Hamza Tariq

Personal information
- Born: 20 July 1990 (age 36) Karachi, Pakistan
- Batting: Right-handed
- Role: Wicket-keeper

International information
- National side: Canada (2011-2022);
- ODI debut (cap 74): 7 August 2011 v Afghanistan
- Last ODI: 28 January 2014 v Netherlands
- T20I debut (cap 39): 15 March 2013 v Kenya
- Last T20I: 24 February 2022 v Bahrain

Domestic team information
- 2017: Trinbago Knight Riders

Career statistics
| Competition | ODI | T20I | FC | LA |
| Matches | 7 | 26 | 6 | 36 |
| Runs scored | 116 | 324 | 203 | 558 |
| Batting average | 16.57 | 29.45 | 22.55 | 17.43 |
| 100s/50s | 0/1 | 0/3 | 0/1 | 0/2 |
| Top score | 71 | 63* | 52 | 71 |
| Catches/stumpings | 5/1 | 16/6 | 12/2 | 41/10 |
- Source: ESPNCricinfo, 26 January 2025

= Hamza Tariq =

Canadian cricketer

Hamza Tariq (born July 21, 1990) is a Pakistani-born former Canadian international cricketer. He plays as a wicket-keeper for the Canada national cricket team, making his international debut in 2011. He played franchise cricket in the Caribbean Premier League and Global T20 Canada.

==Personal life==
Tariq was born in Karachi, Pakistan. His family immigrated to Canada when he was 12 years old. He began playing cricket in Calgary, Alberta, at the age of 15. As of 2016 he was an accounting student at the Southern Alberta Institute of Technology.

==International career==
Tariq played two games for the Canada Under-19s at the 2010 Under-19 Cricket World Cup in New Zealand.

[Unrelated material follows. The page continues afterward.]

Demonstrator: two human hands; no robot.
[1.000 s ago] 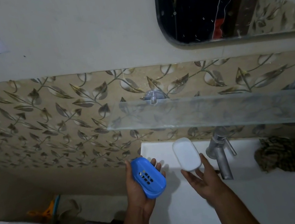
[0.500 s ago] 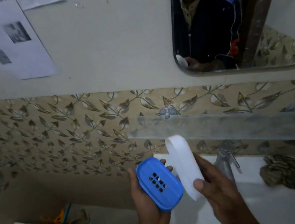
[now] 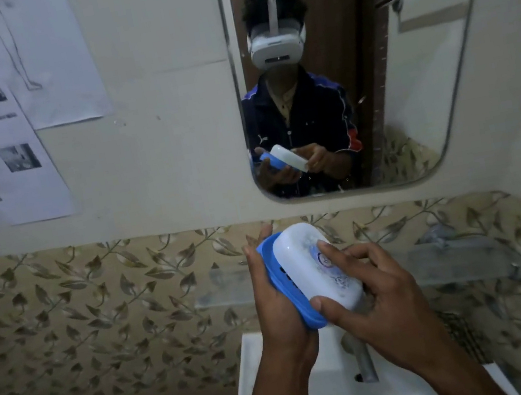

He was part of Canada's squad for the 2011 Cricket World Cup in India, but did not play any games at the tournament. During the tournament in India, he was the target of a corrupt approach, which he reported to the ICC Anti-Corruption Unit.

In January 2018, he was named in Canada's squad for the 2018 ICC World Cricket League Division Two tournament.

In September 2018, he was named in Canada's squad for the 2018–19 ICC World Twenty20 Americas Qualifier tournament.

In August 2019, he was named in Canada's squad for the Regional Finals of the 2018–19 ICC T20 World Cup Americas Qualifier tournament. In September 2019, he was named in Canada's squad for the 2019 Malaysia Cricket World Cup Challenge League A tournament. In October 2019, he was named in Canada's squad for the 2019 ICC T20 World Cup Qualifier tournament in the United Arab Emirates.

In October 2021, he was named in Canada's squad for the 2021 ICC Men's T20 World Cup Americas Qualifier tournament in Antigua. In February 2022, he was named in Canada's squad for the 2022 ICC Men's T20 World Cup Global Qualifier A tournament in Oman.

==Franchise career==
Tariq was drafted by the Trinbago Knight Riders for the 2016 Caribbean Premier League. He scored a "crucial" 18 runs in the team's victory over St Kitts and Nevis Patriots in the final of the 2017 Caribbean Premier League.

On 3 June 2018, he was selected to play for the Winnipeg Hawks in the players' draft for the inaugural edition of the Global T20 Canada tournament. In June 2019, he was selected to play for the Winnipeg Hawks franchise team in the 2019 Global T20 Canada tournament. In the 2023 Global T20 Canada tournament, Tariq was selected to play for the Toronto Nationals team.

In July 2026, He was drafted by Mississauga Masters for the 2026 Canada Super 60 season.